TOOLS FOR MEASURING QUALITY
Full Answer Section
- 30-Day Mortality Rate for Specific Conditions:This measure examines the percentage of patients who die within 30 days of hospitalization for specific conditions like heart attack or pneumonia.
- Readmission Rate:Focuses on care coordination and preventing avoidable re-hospitalizations.
- HAIs:Assesses infection control practices and patient safety.
- 30-Day Mortality Rate:Evaluates the effectiveness of treatment for specific conditions.
- Hospital Readmission Rate (HCAHPS):
- Definition:The percentage of Medicare patients who are readmitted to an acute care hospital within 30 days of discharge for a similar condition.
- Numerator:The number of Medicare patients readmitted to the hospital within 30 days of discharge.
- Denominator:The total number of Medicare patients discharged from the hospital.
- Data Collection:Medicare claims data is used to identify readmissions for the same or related condition.
- External Comparison:Hospitals are compared to national and regional benchmarks. Performance can be reported as an actual readmission rate (e.g., 15%) or a percentile ranking (e.g., top 25% of hospitals nationally).
- Risk Adjustment:Not typically risk-adjusted for patient severity, but some programs may adjust for factors like age and comorbidities (existing medical conditions).
- Goal Setting:An aggressive goal might be to reduce the readmission rate by 2% annually for the next five years. This could involve implementing programs for transitional care management or patient education on self-care at home.
- Healthcare-Associated Infections (HAIs):
- Definition:The rate of specific infections acquired by patients during their hospital stay, measured per 1,000 patient days.
- Numerator:The number of confirmed HAIs identified in hospitalized patients.
- Denominator:The total number of patient days for all hospitalized patients.
- Data Collection:Hospitals use standardized surveillance protocols to identify and report HAIs.
- External Comparison:Hospitals are compared to national and regional benchmarks for specific HAI types (e.g., CAUTI rates). Performance is reported as an actual rate (e.g., 0.5 CAUTI per 1,000 patient days) or a percentile ranking (e.g., lower quartile nationally).
- Risk Adjustment:Rates may be risk-adjusted to account for differences in patient populations and severity of illness.
- Goal Setting:An aggressive goal might involve achieving zero CAUTIs within a specific timeframe.
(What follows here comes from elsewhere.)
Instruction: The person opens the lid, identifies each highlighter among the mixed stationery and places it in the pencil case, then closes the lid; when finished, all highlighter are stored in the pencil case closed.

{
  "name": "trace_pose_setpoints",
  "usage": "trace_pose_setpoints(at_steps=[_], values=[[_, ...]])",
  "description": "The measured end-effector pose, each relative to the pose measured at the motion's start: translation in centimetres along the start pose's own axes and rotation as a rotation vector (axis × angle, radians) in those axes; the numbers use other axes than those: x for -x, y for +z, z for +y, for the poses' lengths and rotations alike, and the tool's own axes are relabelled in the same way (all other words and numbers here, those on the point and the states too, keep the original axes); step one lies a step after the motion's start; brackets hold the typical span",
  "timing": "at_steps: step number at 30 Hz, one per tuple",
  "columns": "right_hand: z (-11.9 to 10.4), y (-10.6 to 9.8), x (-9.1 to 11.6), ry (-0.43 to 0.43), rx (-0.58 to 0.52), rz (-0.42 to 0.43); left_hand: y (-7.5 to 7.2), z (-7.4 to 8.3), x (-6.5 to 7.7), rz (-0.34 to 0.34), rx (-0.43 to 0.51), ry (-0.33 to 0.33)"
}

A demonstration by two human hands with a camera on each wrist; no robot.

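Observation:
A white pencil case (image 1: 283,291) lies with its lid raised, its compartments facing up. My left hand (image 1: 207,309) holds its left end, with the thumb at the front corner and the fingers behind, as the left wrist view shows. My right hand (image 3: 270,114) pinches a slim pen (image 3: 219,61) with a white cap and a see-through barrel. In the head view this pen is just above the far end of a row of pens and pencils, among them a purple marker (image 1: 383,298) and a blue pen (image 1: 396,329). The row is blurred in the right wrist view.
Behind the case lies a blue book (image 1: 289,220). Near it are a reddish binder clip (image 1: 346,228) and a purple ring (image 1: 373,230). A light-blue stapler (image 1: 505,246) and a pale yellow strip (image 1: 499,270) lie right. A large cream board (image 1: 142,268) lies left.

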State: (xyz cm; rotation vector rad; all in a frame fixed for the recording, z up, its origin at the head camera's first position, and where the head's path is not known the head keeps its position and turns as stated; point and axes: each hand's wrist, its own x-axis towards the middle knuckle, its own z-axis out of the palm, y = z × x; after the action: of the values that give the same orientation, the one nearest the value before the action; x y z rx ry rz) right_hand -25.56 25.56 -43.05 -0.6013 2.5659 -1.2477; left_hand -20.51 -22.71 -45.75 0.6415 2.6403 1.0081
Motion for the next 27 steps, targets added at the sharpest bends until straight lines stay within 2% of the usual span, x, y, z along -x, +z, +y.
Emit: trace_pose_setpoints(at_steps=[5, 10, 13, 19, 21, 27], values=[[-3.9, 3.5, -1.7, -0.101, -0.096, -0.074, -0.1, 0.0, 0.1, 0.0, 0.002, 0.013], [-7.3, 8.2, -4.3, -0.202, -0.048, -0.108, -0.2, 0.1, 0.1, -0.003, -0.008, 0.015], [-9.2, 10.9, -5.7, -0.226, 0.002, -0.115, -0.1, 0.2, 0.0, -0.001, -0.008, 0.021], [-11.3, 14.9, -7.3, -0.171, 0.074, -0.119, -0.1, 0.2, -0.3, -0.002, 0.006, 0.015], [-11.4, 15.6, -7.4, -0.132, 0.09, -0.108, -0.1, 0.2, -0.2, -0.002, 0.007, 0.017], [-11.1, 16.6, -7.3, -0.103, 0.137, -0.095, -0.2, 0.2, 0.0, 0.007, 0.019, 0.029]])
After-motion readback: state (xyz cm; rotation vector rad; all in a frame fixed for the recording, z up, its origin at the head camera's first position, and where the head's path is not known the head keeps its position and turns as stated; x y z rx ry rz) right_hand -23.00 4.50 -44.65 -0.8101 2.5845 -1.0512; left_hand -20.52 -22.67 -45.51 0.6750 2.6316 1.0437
This could involve implementing evidence-based practices like using sterile insertion techniques for urinary catheters.
- 30-Day Mortality Rate for Specific Conditions:
- Definition:The percentage of patients who die within 30 days of hospitalization for a specific condition (e.g., heart attack, pneumonia).
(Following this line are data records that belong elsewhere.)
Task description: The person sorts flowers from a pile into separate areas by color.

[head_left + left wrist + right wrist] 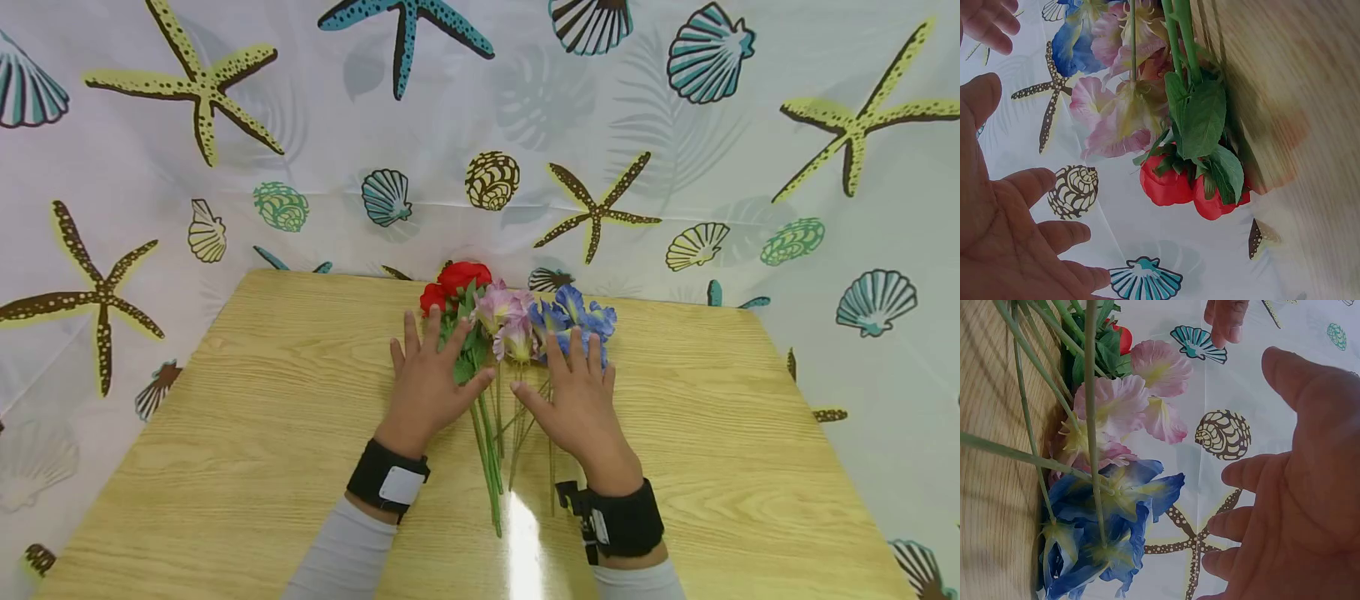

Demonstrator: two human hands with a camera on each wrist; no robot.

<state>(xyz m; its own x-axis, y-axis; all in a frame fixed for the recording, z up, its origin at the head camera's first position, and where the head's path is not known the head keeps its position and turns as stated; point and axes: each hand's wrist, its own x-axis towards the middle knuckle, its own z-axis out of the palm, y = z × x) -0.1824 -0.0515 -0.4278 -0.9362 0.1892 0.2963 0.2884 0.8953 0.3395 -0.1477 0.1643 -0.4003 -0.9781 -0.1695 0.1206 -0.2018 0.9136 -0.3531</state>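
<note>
Artificial flowers lie bunched on the wooden table, stems toward the person. Red flowers with green leaves are at the left, pink flowers in the middle, blue flowers at the right. My left hand hovers above the left side of the bunch with fingers spread, and the left wrist view shows a gap between palm and red blooms. Over the right side, my right hand is likewise spread, apart from the blue blooms in the right wrist view. Neither hand holds anything. Several thin stems show between the hands.
The light wooden table narrows toward the back. Behind and beside it hangs a white cloth printed with starfish and shells. Black bands circle both wrists. A bright glare strip lies on the table's near middle.
</note>
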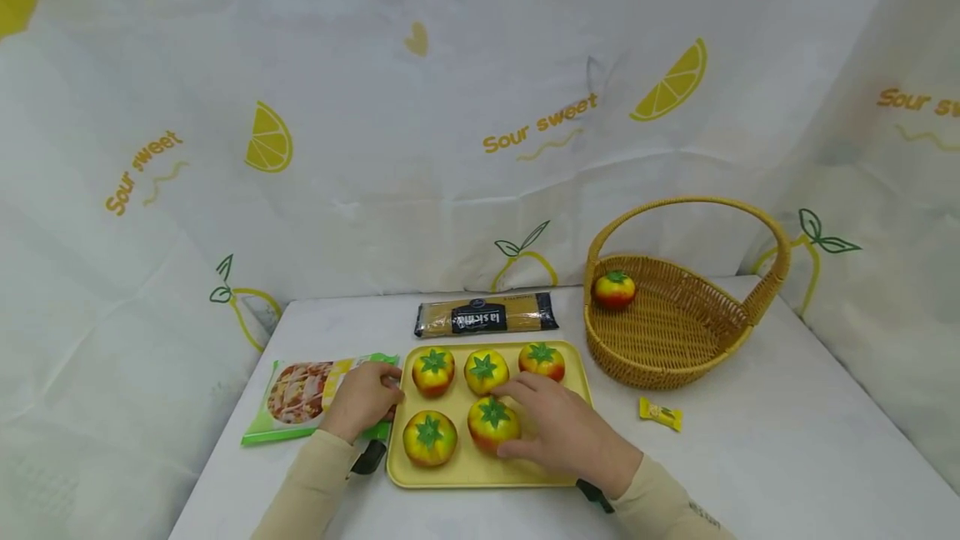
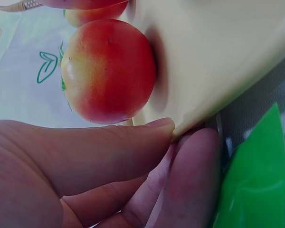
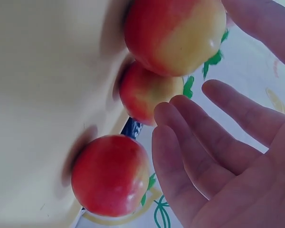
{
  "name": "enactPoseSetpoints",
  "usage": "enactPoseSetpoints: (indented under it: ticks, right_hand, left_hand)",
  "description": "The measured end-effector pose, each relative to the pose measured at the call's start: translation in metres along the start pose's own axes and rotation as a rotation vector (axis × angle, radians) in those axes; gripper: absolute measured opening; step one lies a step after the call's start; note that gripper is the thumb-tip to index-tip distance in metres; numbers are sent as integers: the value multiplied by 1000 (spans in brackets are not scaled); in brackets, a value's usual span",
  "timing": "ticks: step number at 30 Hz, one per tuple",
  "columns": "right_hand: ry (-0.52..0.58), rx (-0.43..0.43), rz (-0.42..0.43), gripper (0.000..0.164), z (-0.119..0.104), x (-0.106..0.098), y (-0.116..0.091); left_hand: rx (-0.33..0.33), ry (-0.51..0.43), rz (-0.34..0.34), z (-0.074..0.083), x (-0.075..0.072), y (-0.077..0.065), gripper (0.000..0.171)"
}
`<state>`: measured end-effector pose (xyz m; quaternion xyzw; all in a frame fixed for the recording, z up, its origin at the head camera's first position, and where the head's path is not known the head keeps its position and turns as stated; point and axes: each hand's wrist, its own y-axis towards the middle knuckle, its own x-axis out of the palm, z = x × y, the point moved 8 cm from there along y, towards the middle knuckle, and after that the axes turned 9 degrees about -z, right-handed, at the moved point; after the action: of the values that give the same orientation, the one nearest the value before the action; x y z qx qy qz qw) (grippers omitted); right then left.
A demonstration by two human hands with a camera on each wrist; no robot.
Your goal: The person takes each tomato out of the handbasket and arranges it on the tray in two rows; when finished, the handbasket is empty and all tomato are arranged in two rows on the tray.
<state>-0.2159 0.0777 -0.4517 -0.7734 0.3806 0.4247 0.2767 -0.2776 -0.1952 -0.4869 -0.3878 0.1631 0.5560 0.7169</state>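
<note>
A pale yellow tray [image 1: 459, 475] bears several red-and-yellow tomatoes with green star-shaped tops. My left hand [image 1: 363, 397] pinches the tray's left rim, its thumb [image 2: 152, 135] above and forefinger below in the left wrist view. Over the tray's right half, my right hand [image 1: 562, 427] reaches around the front middle tomato [image 1: 492, 425] with fingers spread and nearly straight. The right wrist view shows a gap between those fingers [image 3: 190, 118] and the nearest tomato [image 3: 173, 35]. Another tomato [image 1: 429, 438] sits at the tray's front left.
A wicker basket [image 1: 667, 373] with a tall handle stands at the back right, one tomato [image 1: 615, 291] inside. Behind the tray lies a pasta packet [image 1: 486, 315]. A green-edged food bag [image 1: 300, 394] lies left, partly under my left hand. A small yellow wrapper [image 1: 661, 413] lies right.
</note>
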Motion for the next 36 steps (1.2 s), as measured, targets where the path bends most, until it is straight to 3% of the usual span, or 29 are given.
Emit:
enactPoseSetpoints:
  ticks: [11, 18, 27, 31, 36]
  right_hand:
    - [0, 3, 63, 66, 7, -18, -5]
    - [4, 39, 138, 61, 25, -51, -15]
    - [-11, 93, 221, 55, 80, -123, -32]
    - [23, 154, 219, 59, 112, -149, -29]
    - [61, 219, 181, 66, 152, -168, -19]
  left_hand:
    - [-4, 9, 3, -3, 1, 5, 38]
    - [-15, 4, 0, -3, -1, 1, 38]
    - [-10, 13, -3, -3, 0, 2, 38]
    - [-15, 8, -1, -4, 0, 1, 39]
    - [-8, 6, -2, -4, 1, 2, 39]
- Numerator:The number of patients who die within 30 days of admission for the specific condition.
- Denominator:The total number of patients admitted for the specific condition.
- Data Collection:Hospitals report mortality data to government agencies based on diagnosis codes.
- External Comparison:Hospitals are compared to national and regional benchmarks for specific conditions. Performance is reported as an actual mortality rate (e.g., 10%) or a percentile ranking (e.g., within the top 10% of hospitals nationally).
- Risk Adjustment:Rates may be risk-adjusted to account for factors like age, comorbidities, and disease severity.
- Goal Setting:An aggressive goal might be to reduce the 30-day mortality rate for heart attack by 1% annually over five years. This could involve implementing evidence-based treatment protocols and improving access to cardiac rehabilitation programs.
- Patient Safety:HAIs and readmissions can increase patient morbidity and mortality. Lower rates indicate improved patient safety.
- Cost of Care:Readmissions and HAIs increase healthcare costs. Lower rates translate to cost savings.
Sample Answer
This analysis focuses on three commonly used rate-based measures for healthcare quality:
- Hospital Readmission Rate (HCAHPS): This measure tracks the percentage of patients admitted to the hospital within 30 days of a previous discharge for the same or a related condition.
- Healthcare-Associated Infections (HAIs): This measure captures the rate of infections acquired by patients during their hospital stay, such as catheter-associated urinary tract infections (CAUTI) or central line-associated bloodstream infections (CLABSIs).